_Work request_
The goal is a clean copy of all the data below, with pictures dropped and everything else retyped exactly.
-------- Available data --------
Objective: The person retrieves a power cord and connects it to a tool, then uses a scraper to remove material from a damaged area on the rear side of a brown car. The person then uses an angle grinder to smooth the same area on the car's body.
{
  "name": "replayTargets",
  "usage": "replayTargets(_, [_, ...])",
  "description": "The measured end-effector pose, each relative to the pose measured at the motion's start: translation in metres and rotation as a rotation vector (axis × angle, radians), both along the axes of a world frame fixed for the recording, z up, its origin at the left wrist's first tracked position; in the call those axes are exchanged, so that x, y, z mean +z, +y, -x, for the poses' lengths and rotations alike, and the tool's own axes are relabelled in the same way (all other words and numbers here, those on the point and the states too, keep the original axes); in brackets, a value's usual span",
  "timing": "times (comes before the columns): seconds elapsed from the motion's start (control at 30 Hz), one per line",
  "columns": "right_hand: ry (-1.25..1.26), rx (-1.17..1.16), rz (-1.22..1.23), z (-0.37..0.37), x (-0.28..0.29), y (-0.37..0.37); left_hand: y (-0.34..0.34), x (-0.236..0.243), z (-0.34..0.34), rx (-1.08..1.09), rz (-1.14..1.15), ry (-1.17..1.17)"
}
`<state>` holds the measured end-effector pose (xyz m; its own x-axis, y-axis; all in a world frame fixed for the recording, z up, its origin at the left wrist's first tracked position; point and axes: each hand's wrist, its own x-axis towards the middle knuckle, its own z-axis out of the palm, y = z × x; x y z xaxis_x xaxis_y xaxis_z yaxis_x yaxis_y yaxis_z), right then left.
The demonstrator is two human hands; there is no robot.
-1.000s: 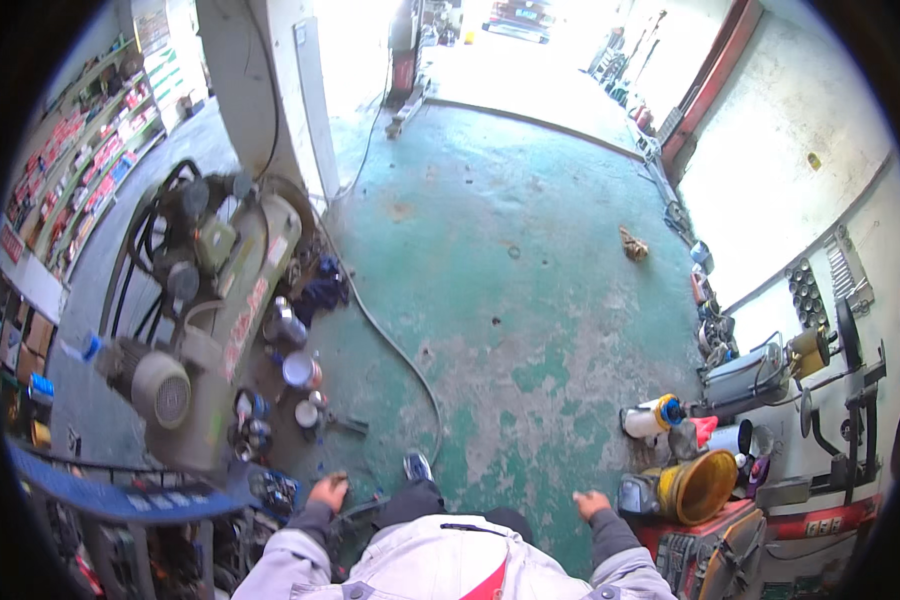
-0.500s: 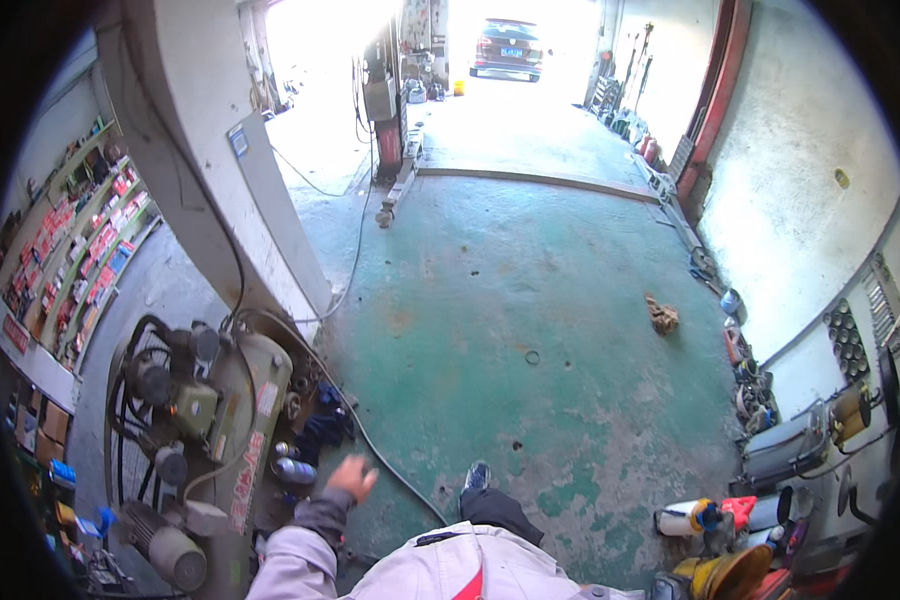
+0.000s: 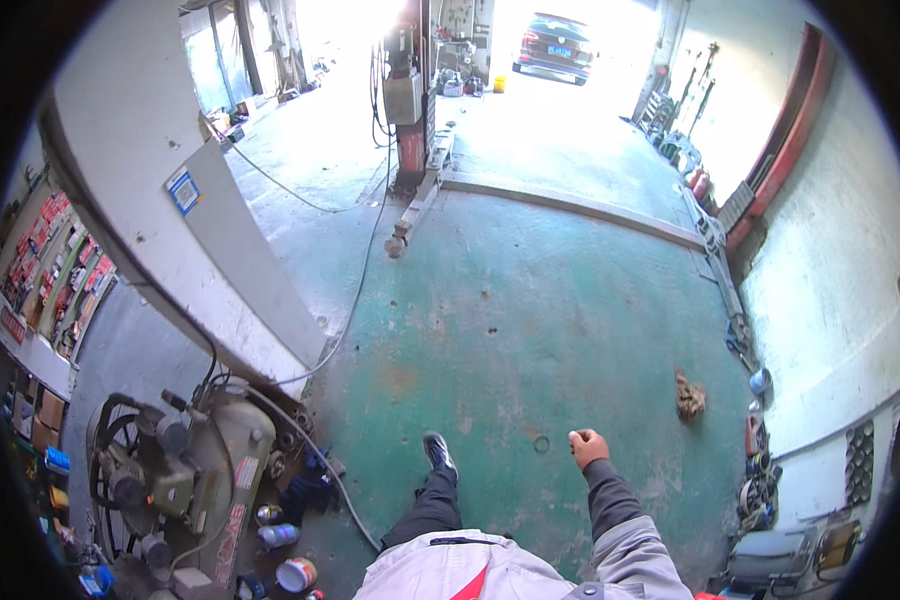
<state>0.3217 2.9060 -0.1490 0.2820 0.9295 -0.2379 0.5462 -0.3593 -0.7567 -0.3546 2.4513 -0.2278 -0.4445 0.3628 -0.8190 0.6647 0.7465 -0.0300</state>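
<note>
My right hand (image 3: 587,448) swings out at the lower right, above the green painted floor (image 3: 530,320), its fingers curled closed; whether anything is inside them I cannot make out. A dark ring (image 3: 541,443) lies on the floor just left of that hand in the picture, and a crumpled brown rag (image 3: 690,398) lies farther right. My left hand is out of view. My shoe (image 3: 440,452) is forward at the bottom centre, beside a grey hose (image 3: 340,490) that runs along the floor past the air compressor (image 3: 185,480) at the lower left.
A white pillar (image 3: 130,170) stands left, stocked shelves (image 3: 45,260) beyond it. Cans (image 3: 280,536) sit beside the compressor. Ahead are a lift post (image 3: 410,130), its steel floor beam (image 3: 570,195) and a parked car (image 3: 552,48). Tools (image 3: 760,490) line the right wall (image 3: 830,330).
I have walked forward; pillar, compressor and lift post are nearer. My left hand has left the view, and my right hand has come into view, raised forward. My other leg is now forward.
</note>
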Motion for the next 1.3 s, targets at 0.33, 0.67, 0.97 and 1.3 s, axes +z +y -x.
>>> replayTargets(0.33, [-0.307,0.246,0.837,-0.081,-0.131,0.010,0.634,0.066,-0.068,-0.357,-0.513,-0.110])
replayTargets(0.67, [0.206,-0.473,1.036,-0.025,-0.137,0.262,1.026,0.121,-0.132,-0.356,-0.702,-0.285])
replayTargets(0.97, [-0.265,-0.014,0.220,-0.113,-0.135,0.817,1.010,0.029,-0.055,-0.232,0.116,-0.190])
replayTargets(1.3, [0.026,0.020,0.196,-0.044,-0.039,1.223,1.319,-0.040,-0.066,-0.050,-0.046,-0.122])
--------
_Final answer_
Objective: The person retrieves a power cord and connects it to a tool, then uses a scraper to remove material from a damaged area on the rear side of a brown car. The person then uses an angle grinder to smooth the same area on the car's body.
{
  "name": "replayTargets",
  "usage": "replayTargets(_, [_, ...])",
  "description": "The measured end-effector pose, each relative to the pose measured at the motion's start: translation in metres and rotation as a rotation vector (axis × angle, radians), both along the axes of a world frame fixed for the recording, z up, its origin at the left wrist's first tracked position; in the call those axes are exchanged, so that x, y, z mean +z, +y, -x, for the poses' lengths and rotations alike, and the tool's own axes are relabelled in the same way (all other words and numbers here, those on the point and the states too, keep the original axes); in brackets, a value's usual span",
  "timing": "times (comes before the columns): seconds elapsed from the motion's start (control at 30 Hz), one per line",
  "columns": "right_hand: ry (-1.25..1.26), rx (-1.17..1.16), rz (-1.22..1.23), z (-0.37..0.37), x (-0.28..0.29), y (-0.37..0.37); left_hand: y (-0.34..0.34), x (-0.236..0.243), z (-0.34..0.34), rx (-1.08..1.09), rz (-1.14..1.15), ry (-1.17..1.17)"
}
`<state>` holds the measured end-effector pose (xyz m; its own x-axis, y-axis; all in a world frame fixed for the recording, z up, its origin at the left wrist's first tracked position; point and axes: each hand's wrist, its own x-axis towards the middle knuckle, its own z-axis out of the palm, y = z × x; x y z xaxis_x xaxis_y xaxis_z yaxis_x yaxis_y yaxis_z), right then left.
The demonstrator is two human hands; there is no robot.
-1.000s: 
-0.500s: 
+0.000s: 
<state>0.3217 2.9060 -0.1490 0.2820 0.9295 -0.2379 0.5462 -0.3593 -0.7567 -0.3546 2.4513 -0.2278 -0.4445 0.3628 -0.8190 0.6647 0.7465 -0.0300</state>
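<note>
My right hand (image 3: 587,448) swings out at the lower right, above the green painted floor (image 3: 530,320), its fingers curled closed; whether anything is inside them I cannot make out. A dark ring (image 3: 541,443) lies on the floor just left of that hand in the picture, and a crumpled brown rag (image 3: 690,398) lies farther right. My left hand is out of view. My shoe (image 3: 440,452) is forward at the bottom centre, beside a grey hose (image 3: 340,490) that runs along the floor past the air compressor (image 3: 185,480) at the lower left.
A white pillar (image 3: 130,170) stands left, stocked shelves (image 3: 45,260) beyond it. Cans (image 3: 280,536) sit beside the compressor. Ahead are a lift post (image 3: 410,130), its steel floor beam (image 3: 570,195) and a parked car (image 3: 552,48). Tools (image 3: 760,490) line the right wall (image 3: 830,330).
I have walked forward; pillar, compressor and lift post are nearer. My left hand has left the view, and my right hand has come into view, raised forward. My other leg is now forward.
</note>
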Motion for the next 1.3 s, targets at 0.33, 0.67, 0.97 and 1.3 s, axes +z +y -x.
>>> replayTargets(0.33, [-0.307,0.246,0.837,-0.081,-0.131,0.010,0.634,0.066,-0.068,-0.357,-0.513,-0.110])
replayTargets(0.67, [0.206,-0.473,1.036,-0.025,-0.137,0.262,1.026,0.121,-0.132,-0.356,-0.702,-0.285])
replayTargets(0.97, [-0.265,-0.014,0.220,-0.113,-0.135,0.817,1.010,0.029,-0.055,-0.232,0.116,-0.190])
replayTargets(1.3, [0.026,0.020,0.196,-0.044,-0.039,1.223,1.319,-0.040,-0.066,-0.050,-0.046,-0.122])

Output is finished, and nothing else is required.